Starting at the line that contains "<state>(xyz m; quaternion", copy every line to the end of the material below exactly, and omit the pictures.

RECORD SET:

+++

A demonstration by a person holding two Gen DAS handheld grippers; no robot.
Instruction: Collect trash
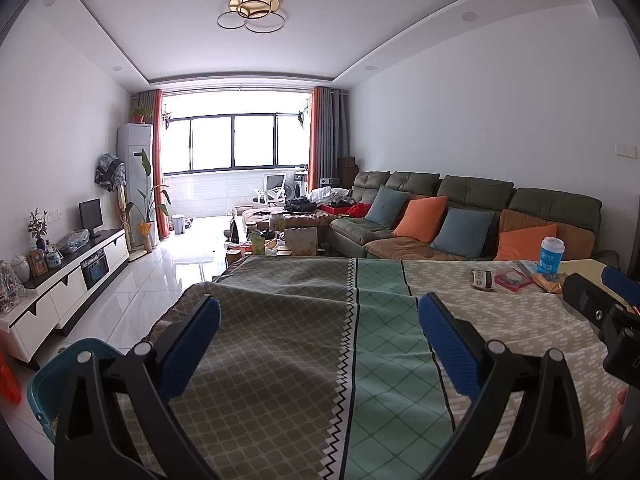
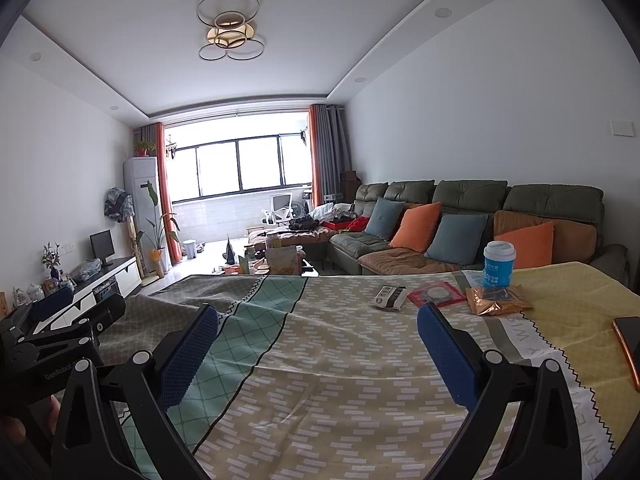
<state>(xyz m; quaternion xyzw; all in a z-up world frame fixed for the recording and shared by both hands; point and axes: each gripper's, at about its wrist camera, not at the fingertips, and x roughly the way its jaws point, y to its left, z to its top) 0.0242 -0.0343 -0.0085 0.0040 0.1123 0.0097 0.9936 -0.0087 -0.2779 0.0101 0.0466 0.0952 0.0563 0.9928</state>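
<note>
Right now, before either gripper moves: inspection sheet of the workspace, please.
Surface: patterned tablecloth, wrinkled.
Job's things: blue-and-white cup, upright; orange wrapper at its base; red packet; black-and-white packet; teal bin at the table's left edge.
Clutter: phone at the right edge.
Grippers: left gripper and right gripper hold nothing, jaws open.
Cables: nothing seen.
Surroundings: green sofa, TV cabinet.

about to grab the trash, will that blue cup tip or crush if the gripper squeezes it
The cup stands tall and narrow on soft cloth, so a sideways push would probably tip it. It looks like lidded paper, likely light and crushable under a hard squeeze. Whether liquid is left inside cannot be seen. The right gripper is open and well short of it.
</note>
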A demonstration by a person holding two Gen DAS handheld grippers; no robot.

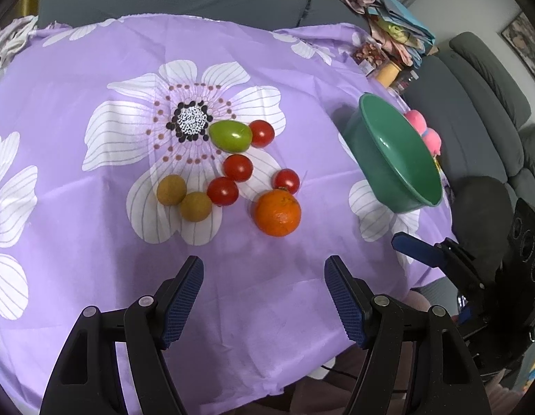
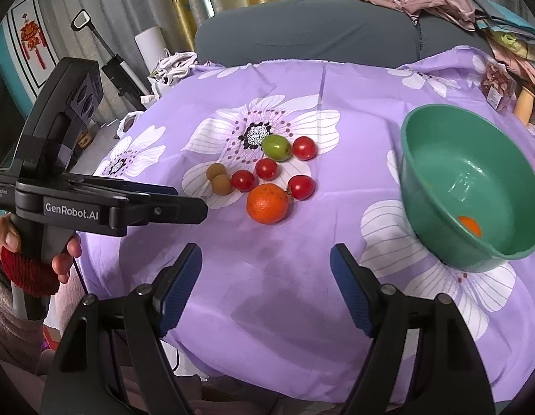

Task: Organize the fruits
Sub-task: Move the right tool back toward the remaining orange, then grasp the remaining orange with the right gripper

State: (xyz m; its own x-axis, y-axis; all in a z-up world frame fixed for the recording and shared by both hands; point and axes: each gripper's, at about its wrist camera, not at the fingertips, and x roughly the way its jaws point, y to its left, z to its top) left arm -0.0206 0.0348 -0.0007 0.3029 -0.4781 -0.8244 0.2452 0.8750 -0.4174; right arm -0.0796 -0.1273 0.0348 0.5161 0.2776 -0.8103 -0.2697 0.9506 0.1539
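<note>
left wrist view: the left gripper hangs over bare purple tablecloth, jaws wide apart and empty; the orange, four red tomatoes, a green fruit and two brown fruits lie clustered ahead, the green bowl to the right. right wrist view: the right gripper is likewise spread and empty, and a small orange fruit sits inside the bowl.

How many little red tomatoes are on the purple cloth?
4. One sits right of the green fruit, one just below that fruit, one beside the brown fruits, and one touching the orange. None looks hidden.
</note>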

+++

RESPONSE AREA:
<state>(xyz m; quaternion xyzw; all in a z-up world frame fixed for the recording and shared by both hands; point and axes: each gripper's, at about its wrist camera, not at the fingertips, and x roughly the way its jaws point, y to its left, z to its top) 0.0242 -0.0343 -0.0085 0.0040 0.1123 0.0097 0.9936 -0.0087 -0.2779 0.0101 0.0466 0.0952 0.0563 0.9928</state>
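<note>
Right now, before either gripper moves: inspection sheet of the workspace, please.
Surface: patterned tablecloth, wrinkled.
Job's things: blue-and-white cup, upright; orange wrapper at its base; red packet; black-and-white packet; teal bin at the table's left edge.
Clutter: phone at the right edge.
Grippers: left gripper and right gripper hold nothing, jaws open.
Cables: nothing seen.
Surroundings: green sofa, TV cabinet.

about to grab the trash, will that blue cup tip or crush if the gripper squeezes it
The cup stands tall and narrow on soft cloth, so a sideways push would probably tip it. It looks like lidded paper, likely light and crushable under a hard squeeze. Whether liquid is left inside cannot be seen. The right gripper is open and well short of it.
</note>
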A demonstration by a person holding two Gen DAS handheld grippers; no robot.


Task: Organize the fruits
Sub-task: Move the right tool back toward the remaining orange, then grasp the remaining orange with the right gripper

State: (xyz m; its own x-axis, y-axis; all in a z-up world frame fixed for the recording and shared by both hands; point and axes: each gripper's, at about its wrist camera, not at the fingertips, and x roughly the way its jaws point, y to its left, z to its top) left arm -0.0206 0.0348 -0.0007 0.3029 -0.4781 -0.8244 0.2452 0.8750 -0.4174; right arm -0.0796 -0.1273 0.0348 0.5161 0.2776 -0.8103 -0.2697 0.9506 0.1539
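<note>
left wrist view: the left gripper hangs over bare purple tablecloth, jaws wide apart and empty; the orange, four red tomatoes, a green fruit and two brown fruits lie clustered ahead, the green bowl to the right. right wrist view: the right gripper is likewise spread and empty, and a small orange fruit sits inside the bowl.

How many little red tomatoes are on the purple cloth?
4. One sits right of the green fruit, one just below that fruit, one beside the brown fruits, and one touching the orange. None looks hidden.
</note>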

This output requires nothing more.